Cependant, De Anca souligne que dans certains pays, comme le Royaume-Uni, des ajustements juridiques ont été effectués pour que ces opérations ne paient l’impôt qu’une seule fois, en tenant compte du fait que la banque n’agit finalement que comme intermédiaire pour l’octroi du prêt.
Un secteur en pleine expansion
Bien que la finance islamique fonctionne selon les anciens principes de la charia, De Anca prévient que le système bancaire islamique est en réalité un phénomène relativement nouveau et moderne.
« Le système bancaire islamique a commencé à se développer dans les années 1950 et 1960 avec quelques initiatives au Pakistan et en Egypte, mais c’est surtout à partir des années 1970, avec le boom pétrolier, qu’il s’est développé », explique-t-il.
« À cette époque, de nombreuses personnes disposant d’un capital important demandaient aux gestionnaires conventionnels de gérer leur argent de manière islamique et donc sans intérêt.
Il y voit un mouvement ascendant, motivé par la demande du peuple.
« Il y avait une forte demande de la part de personnes souhaitant investir et recevoir de l’argent conformément à leurs valeurs islamiques, et il existait donc une industrie capable de fournir un ensemble d’outils pour répondre à cette demande », a-t-il déclaré.
Selon l’expert, la disponibilité accrue de services financiers conformes à la charia a également contribué à augmenter les niveaux de pénétration bancaire à travers le monde.
« La plupart des banques dans les pays islamiques sont conventionnelles, mais c’est pourquoi il y a toujours eu de nombreuses personnes qui ne voulaient pas ou n’avaient pas accès aux banques parce qu’elles opéraient à l’encontre des principes de leur religion », a-t-il déclaré.

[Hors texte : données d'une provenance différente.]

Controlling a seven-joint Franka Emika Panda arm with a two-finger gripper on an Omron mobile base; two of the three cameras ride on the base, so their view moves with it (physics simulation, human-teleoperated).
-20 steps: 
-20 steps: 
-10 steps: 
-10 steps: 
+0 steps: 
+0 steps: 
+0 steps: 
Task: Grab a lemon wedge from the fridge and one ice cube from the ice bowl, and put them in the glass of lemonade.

Selon lui, c’est l’une des raisons pour lesquelles, dans le passé, dans les pays à majorité musulmane, il y avait un grand nombre de personnes sans services bancaires, mais elles sont de moins en moins nombreuses parce que les services bancaires islamiques sont désormais disponibles.

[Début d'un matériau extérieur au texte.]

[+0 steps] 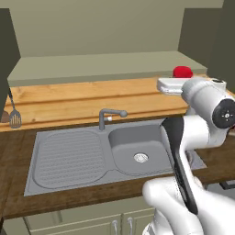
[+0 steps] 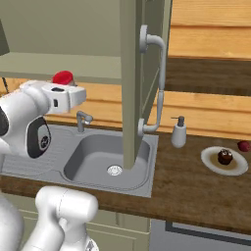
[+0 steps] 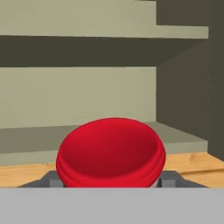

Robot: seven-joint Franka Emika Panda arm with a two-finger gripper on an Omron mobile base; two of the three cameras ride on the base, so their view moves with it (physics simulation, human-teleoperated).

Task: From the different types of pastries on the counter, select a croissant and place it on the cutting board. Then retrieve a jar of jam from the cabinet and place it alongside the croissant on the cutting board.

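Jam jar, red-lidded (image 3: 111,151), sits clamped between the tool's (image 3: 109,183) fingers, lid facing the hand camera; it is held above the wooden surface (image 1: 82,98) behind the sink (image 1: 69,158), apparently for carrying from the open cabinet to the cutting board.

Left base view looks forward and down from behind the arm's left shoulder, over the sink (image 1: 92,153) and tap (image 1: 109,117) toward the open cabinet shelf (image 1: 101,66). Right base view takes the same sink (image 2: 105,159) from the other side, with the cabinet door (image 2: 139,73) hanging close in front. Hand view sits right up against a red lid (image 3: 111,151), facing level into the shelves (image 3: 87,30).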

En 2022, la valeur des actifs financiers gérés à l’échelle mondiale selon les principes islamiques était d’environ 4 500 milliards de dollars et devrait atteindre 6 700 milliards de dollars d’ici 2027, selon un rapport publié cette année par l’observatoire islamique de la finance islamique en Espagne (SCIEF – Casa Árabe).
Plus de 70 % de ces actifs sont gérés par des banques islamiques, déjà présentes dans 77 pays.
La plupart des activités financières islamiques sont concentrées dans les pays membres du Conseil de coopération du Golfe (53,60 %), suivis par l’Asie du Sud-Est (23,30 %), le Moyen-Orient et l’Asie du Sud (18,60 %). L’Afrique et l’Europe apparaissent également, mais avec une part du total des actifs de respectivement 2,7% et 1,7%.